A private individual selling a gun or two at a gun show is not engaging in commerce, but selling PERSONAL property, legally to another person that legally can buy a firearm. By limiting to friends and family you are limiting the private seller and buyers rights.

What are friends legally anyway? If I sold a gun to you, you'd probably become my friend, right?

Its not uncommon to see the same seller at the gun shows. Those guys arent "selling a gun or two". They have to have enough gross profit money to pay for the fees to be a seller.

A lot of cities have laws that say if you have more than 4 garage sales, you need a business license. As I said earlier, if you sell a car or a house, its regulated. The ' But its personal property' angle is weak and isnt covered by the 2A.

As to your comment about if you should me a gun, Id probably be your friend, let me just quote Vanya.

Said by Vanya:
Quote:
I would never invite him into my home; I would only do such a transaction in a public place, for my own safety.
Doesnt sound like the start of a friendship now does it? Nope. If fact, Ive never seen a thread about how someone just made a new friend when the bought a gun from him at the gun show. I'm not saying it hasnt happened, but it has to be pretty dang rare.



Quote:

There were no background checks required until 1993 (?), so the exemption for private sales was not an "unintended consequence."

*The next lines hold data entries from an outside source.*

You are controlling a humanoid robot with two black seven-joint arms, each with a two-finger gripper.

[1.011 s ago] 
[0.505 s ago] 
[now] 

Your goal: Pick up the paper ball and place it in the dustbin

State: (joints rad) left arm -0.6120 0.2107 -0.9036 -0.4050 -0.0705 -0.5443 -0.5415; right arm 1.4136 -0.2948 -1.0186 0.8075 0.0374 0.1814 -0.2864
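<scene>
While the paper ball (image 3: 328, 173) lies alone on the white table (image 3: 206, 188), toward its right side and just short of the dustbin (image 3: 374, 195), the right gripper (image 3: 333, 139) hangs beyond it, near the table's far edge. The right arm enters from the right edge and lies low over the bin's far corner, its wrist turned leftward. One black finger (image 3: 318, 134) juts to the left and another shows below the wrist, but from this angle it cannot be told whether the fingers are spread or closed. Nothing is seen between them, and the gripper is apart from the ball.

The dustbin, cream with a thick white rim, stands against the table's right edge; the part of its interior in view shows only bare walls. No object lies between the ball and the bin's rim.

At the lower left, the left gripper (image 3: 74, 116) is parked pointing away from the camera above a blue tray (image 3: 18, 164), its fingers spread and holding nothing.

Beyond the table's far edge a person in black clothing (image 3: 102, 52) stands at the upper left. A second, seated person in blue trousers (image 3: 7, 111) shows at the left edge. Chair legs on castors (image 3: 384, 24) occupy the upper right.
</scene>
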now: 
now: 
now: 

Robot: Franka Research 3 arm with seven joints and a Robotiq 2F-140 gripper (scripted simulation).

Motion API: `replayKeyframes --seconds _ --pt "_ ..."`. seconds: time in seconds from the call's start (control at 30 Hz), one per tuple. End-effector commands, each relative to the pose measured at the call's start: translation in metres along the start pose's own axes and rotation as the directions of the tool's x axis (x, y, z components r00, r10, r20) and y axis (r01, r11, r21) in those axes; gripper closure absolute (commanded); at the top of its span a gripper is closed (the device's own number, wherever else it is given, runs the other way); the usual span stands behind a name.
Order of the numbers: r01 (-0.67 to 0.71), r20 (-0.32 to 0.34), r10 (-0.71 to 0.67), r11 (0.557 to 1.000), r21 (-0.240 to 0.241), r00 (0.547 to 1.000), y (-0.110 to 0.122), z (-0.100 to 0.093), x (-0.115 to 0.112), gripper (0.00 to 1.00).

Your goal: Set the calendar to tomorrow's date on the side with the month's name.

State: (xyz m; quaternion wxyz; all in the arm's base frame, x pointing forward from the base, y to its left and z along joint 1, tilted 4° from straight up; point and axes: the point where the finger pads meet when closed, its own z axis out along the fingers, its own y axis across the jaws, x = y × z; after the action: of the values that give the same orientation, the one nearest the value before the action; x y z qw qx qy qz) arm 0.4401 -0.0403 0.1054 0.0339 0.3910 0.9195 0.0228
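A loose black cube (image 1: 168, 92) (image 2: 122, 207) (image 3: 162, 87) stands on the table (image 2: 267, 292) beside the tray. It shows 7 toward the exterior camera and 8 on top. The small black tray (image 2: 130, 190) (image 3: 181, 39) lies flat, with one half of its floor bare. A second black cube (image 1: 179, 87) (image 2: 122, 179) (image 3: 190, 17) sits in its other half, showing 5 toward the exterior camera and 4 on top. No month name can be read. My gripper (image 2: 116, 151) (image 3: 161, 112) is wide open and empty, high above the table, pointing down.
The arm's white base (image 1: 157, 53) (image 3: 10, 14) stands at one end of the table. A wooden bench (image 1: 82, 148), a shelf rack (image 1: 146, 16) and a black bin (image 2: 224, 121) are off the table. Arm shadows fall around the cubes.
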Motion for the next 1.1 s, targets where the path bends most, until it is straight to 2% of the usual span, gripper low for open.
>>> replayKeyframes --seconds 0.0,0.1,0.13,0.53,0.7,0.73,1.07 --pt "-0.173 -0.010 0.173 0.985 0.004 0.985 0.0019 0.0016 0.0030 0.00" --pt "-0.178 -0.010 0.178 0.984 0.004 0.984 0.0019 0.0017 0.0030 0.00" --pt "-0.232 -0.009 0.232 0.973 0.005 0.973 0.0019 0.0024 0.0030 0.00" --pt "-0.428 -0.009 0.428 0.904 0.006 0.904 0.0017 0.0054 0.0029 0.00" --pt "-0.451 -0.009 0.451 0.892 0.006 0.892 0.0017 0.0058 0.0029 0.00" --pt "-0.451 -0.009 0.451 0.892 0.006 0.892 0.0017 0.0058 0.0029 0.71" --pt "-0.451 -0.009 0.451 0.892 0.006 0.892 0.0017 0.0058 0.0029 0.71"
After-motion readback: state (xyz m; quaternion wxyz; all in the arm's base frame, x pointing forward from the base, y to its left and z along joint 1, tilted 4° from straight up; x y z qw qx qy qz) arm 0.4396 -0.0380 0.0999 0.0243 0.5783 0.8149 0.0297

No... the unintended consequence is exactly what I said. Private sales were intended. People selling to underaged or otherwise prohibitive person is the unintended consequence. I'll quote myself.

Quote:
So a law was made to allow private sales with the unintended consequence that sellers at gun shows would/could sell to strangers that are underaged or other legally prohibitive persons.

Quote:
As to your public vs. private distinction, how is a gun show a more public place than, say, an IHOP parking lot?
Well lets see here.. IHOP advertises for and sells pancakes and gun shows advertise advertise for... well you get the picture. A gun show is a venue for selling guns. While both are public spaces, one is specifically a venue for selling guns. You dont go to IHOP to buy a rifle and ammo and you probbaly dont go to the gun show for breakfast.

Quote:
It's the status of buyer and seller that matters, not the venue.
I agree to an extent. The gun shows have fees to rent a space/booth and sell. People arent renting booth space to sell guns and loose money. Especially when they sell at multiple shows a year.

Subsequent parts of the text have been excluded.